Suffice it to say, the Revenants were no match for the golems, especially considering the sheer number of them.
FWIP!
BOOM!
A frost golem bashed two Revenants to the ground in one swing, their black bodies splattering like liquid. But rather than dying or completely vanishing, a few meters away, the holographic light began to recoil and re-form. Bodies reconstructed. Those vanguards stood up again, silent and unbothered.
Well, the vanguards were dead. But thanks to the Core of Shadows, the core didn't die.
"Useful..."
Jaemin muttered, arms crossed, silently spectating from atop a broken column of frost.
SWISH!
FWIP!
KABOOM!
A crackling green ball of arcane energy came crashing down from the cavern ceiling, slamming into the cluster of frost and crystal golems. The explosion shattered some completely, and left others weak—weak enough for the vanguard to finish off in coordinated silence.
Jaemin looked to the side.
"So that's what those arcanists were doing..."

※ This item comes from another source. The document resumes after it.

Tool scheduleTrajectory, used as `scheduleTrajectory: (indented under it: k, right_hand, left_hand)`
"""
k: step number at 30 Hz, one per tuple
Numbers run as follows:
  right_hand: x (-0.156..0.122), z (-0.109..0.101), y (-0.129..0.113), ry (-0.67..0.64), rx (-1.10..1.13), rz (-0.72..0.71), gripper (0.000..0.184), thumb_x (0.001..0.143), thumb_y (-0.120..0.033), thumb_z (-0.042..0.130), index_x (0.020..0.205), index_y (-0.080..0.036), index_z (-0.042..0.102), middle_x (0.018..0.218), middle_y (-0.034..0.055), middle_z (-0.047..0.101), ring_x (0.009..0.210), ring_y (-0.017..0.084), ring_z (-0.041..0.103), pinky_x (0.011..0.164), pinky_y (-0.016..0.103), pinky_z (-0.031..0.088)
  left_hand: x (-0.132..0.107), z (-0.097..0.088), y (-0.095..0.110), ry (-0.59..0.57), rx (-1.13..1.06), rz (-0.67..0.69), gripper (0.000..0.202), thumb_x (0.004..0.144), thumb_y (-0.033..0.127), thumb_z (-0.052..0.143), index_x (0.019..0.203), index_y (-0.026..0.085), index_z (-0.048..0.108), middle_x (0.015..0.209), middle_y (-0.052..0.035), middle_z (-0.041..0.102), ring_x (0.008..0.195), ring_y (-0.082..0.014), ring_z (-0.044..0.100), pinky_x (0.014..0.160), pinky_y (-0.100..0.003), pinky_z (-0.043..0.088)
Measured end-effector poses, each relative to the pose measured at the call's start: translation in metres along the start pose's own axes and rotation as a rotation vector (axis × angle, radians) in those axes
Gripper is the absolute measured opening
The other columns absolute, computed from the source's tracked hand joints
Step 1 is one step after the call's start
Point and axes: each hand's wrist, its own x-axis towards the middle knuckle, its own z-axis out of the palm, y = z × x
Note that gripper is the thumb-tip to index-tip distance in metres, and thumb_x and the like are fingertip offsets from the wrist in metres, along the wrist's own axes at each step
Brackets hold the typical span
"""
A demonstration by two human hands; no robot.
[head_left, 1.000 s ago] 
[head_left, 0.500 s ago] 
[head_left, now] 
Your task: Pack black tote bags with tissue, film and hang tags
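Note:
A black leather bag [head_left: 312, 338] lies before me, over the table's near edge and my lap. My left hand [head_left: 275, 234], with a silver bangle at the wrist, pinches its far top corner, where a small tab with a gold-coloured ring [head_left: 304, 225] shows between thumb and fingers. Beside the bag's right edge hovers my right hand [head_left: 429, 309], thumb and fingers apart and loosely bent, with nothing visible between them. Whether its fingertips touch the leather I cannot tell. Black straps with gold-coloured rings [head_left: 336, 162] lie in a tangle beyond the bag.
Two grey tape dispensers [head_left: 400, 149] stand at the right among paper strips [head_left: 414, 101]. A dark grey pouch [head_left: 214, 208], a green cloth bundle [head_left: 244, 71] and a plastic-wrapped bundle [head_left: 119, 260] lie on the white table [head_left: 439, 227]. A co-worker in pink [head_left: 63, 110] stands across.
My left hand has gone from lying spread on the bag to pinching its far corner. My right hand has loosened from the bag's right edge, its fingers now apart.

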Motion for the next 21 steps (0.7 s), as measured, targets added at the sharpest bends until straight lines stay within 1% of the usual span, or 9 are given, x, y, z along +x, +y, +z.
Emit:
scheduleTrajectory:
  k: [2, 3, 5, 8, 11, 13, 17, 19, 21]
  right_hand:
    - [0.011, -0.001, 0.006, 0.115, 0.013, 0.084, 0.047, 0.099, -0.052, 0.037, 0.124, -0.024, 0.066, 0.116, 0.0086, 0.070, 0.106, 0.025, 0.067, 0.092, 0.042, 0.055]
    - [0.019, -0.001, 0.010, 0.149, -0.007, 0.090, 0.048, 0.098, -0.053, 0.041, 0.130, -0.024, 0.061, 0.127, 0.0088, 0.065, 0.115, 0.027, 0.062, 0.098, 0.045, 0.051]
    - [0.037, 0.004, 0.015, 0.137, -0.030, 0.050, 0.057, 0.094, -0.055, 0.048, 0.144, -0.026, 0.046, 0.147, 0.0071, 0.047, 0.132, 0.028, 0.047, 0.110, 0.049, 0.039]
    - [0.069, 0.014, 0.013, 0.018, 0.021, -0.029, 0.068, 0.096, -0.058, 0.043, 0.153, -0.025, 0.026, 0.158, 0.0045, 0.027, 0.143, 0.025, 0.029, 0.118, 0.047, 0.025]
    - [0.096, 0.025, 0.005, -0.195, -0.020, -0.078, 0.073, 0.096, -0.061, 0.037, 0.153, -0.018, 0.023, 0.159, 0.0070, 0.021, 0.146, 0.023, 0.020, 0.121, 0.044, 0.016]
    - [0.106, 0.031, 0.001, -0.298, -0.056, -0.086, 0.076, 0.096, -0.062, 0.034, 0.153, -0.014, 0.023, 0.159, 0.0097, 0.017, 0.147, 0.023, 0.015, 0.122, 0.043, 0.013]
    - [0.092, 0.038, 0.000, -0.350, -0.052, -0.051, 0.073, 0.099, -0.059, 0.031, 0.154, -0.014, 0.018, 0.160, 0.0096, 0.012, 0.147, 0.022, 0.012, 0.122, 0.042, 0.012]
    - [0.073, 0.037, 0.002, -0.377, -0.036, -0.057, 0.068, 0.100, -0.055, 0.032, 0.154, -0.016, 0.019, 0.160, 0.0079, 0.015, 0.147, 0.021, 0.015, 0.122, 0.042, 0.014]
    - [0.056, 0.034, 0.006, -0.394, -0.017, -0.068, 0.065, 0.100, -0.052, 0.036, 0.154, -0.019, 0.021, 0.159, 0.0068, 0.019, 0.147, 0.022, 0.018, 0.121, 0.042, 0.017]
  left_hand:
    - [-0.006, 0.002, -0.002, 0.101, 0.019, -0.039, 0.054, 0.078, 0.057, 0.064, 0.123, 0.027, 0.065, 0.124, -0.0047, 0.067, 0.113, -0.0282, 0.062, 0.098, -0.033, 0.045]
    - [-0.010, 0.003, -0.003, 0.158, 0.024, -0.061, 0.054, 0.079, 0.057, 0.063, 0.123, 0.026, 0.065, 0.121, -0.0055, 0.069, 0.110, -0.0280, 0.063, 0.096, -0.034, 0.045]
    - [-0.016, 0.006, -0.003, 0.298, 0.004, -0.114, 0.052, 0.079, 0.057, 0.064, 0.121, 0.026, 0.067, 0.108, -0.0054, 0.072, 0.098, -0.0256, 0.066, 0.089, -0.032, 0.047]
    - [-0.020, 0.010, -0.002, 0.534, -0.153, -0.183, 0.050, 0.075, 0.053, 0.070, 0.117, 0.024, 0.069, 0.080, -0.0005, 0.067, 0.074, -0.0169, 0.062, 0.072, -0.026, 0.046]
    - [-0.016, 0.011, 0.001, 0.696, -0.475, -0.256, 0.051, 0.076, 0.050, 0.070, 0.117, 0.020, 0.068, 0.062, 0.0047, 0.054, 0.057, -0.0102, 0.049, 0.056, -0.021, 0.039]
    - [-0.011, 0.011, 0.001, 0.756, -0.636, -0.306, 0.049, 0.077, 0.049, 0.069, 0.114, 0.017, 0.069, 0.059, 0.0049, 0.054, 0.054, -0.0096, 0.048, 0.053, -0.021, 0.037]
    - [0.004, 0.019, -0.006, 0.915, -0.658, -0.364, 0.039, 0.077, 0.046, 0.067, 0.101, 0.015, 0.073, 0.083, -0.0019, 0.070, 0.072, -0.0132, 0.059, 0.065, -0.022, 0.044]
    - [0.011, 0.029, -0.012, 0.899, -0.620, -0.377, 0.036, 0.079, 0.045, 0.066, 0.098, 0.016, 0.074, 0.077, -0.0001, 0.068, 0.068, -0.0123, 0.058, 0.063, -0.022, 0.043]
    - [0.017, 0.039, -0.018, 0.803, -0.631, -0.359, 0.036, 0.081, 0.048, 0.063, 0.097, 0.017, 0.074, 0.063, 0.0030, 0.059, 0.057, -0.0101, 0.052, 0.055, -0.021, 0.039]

He mumbled, almost scoffing.
"Pft. Pain in the ass."
He still remembered the pain those twelve arcanists gave him back in the Lapis Chamber. Sneaky bastards. He almost felt sorry for the golems—almost.
TING-TING!
[Your Valour Surge is almost depleted.]
"Wait, what??"
KABOOM!
Even before he could register the notification, something enormous landed across from him. A tremor shattered a line of ice pillars nearby.
Jaemin stepped back once.
A large, dominating beast emerged from the shadows. Coated in iron armour, with obsidian-plated legs, snow-covered hands, and crystal eyes, glowing from the hollows of its face. Towering above the rest of the golems. No doubt. This was something else.
FWIUP-PING!
His Focus lit up in violet.
[Abyssal: Behemoth]
[Class: Boss]
So he was the boss of all these golems. That explained it. That being said—
TING!
Valour Surge: 0 / 2000
Jaemin's jaw clenched.
"Of course... of course it would eat my Valour Surge right when the boss shows up."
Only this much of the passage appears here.